*PROBLEM STATEMENT*. The copy you return must match the listing word for word and carry no pictures.

*DATA SEGMENT*.
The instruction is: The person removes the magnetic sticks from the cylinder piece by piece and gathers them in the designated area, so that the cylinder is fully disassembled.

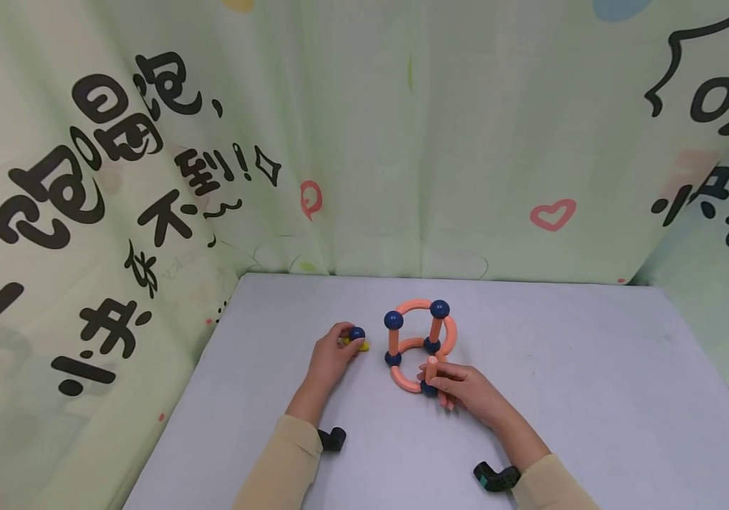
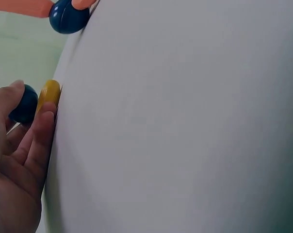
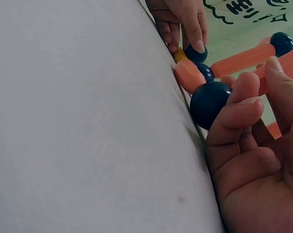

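Note:
Coral rods and navy balls form a standing frame [image 1: 412, 304], with curved pieces at its base and top. My right hand [image 1: 471, 391] pinches an upright coral rod [image 1: 431, 370] above a navy ball [image 3: 210, 104] at the near side of the base; its lower fingers curl beside that ball. Left of the frame, my left hand [image 1: 329, 356] holds a separate navy ball [image 1: 356, 332] between thumb and fingers. A yellow piece [image 2: 51, 90] lies on the table right beside that ball, touched by the fingertips; its full shape is hidden by them.
The white table [image 1: 568, 347] extends around the frame, its far edge meeting a pale green printed curtain [image 1: 441, 142]. More curtain hangs at left and right. Black wrist cameras [image 1: 496, 477] sit at both sleeve cuffs.

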Demonstrator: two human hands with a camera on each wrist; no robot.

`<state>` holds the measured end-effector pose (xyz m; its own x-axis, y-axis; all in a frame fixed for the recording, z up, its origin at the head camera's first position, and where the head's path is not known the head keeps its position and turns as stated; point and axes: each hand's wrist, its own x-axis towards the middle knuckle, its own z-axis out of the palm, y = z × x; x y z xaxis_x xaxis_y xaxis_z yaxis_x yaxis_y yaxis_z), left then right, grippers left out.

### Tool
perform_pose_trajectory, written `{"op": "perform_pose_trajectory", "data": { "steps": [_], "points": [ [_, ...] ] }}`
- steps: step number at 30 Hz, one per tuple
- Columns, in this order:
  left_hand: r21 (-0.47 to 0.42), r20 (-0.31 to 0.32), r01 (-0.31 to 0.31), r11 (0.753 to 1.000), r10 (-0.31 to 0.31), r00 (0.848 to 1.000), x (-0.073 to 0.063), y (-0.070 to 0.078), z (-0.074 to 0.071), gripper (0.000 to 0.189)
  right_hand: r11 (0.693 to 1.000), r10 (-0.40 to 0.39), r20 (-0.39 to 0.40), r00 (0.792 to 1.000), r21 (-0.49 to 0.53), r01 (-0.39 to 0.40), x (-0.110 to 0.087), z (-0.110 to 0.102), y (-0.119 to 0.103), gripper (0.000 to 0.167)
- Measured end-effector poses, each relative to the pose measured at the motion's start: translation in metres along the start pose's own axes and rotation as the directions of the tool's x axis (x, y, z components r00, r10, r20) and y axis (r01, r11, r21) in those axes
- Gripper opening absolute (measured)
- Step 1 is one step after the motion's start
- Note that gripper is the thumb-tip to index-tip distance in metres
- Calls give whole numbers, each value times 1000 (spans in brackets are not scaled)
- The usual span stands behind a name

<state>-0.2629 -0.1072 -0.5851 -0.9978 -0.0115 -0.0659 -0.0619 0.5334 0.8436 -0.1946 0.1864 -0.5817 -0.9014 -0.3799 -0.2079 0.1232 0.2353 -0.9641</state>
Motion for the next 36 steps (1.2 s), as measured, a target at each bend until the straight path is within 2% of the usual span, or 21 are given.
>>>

*RESPONSE TO THIS EXERCISE*.
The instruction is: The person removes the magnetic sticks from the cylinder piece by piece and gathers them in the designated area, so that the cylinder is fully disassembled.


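Note:
Coral rods and navy balls form a standing frame [image 1: 412, 304], with curved pieces at its base and top. My right hand [image 1: 471, 391] pinches an upright coral rod [image 1: 431, 370] above a navy ball [image 3: 210, 104] at the near side of the base; its lower fingers curl beside that ball. Left of the frame, my left hand [image 1: 329, 356] holds a separate navy ball [image 1: 356, 332] between thumb and fingers. A yellow piece [image 2: 51, 90] lies on the table right beside that ball, touched by the fingertips; its full shape is hidden by them.
The white table [image 1: 568, 347] extends around the frame, its far edge meeting a pale green printed curtain [image 1: 441, 142]. More curtain hangs at left and right. Black wrist cameras [image 1: 496, 477] sit at both sleeve cuffs.
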
Demonstrator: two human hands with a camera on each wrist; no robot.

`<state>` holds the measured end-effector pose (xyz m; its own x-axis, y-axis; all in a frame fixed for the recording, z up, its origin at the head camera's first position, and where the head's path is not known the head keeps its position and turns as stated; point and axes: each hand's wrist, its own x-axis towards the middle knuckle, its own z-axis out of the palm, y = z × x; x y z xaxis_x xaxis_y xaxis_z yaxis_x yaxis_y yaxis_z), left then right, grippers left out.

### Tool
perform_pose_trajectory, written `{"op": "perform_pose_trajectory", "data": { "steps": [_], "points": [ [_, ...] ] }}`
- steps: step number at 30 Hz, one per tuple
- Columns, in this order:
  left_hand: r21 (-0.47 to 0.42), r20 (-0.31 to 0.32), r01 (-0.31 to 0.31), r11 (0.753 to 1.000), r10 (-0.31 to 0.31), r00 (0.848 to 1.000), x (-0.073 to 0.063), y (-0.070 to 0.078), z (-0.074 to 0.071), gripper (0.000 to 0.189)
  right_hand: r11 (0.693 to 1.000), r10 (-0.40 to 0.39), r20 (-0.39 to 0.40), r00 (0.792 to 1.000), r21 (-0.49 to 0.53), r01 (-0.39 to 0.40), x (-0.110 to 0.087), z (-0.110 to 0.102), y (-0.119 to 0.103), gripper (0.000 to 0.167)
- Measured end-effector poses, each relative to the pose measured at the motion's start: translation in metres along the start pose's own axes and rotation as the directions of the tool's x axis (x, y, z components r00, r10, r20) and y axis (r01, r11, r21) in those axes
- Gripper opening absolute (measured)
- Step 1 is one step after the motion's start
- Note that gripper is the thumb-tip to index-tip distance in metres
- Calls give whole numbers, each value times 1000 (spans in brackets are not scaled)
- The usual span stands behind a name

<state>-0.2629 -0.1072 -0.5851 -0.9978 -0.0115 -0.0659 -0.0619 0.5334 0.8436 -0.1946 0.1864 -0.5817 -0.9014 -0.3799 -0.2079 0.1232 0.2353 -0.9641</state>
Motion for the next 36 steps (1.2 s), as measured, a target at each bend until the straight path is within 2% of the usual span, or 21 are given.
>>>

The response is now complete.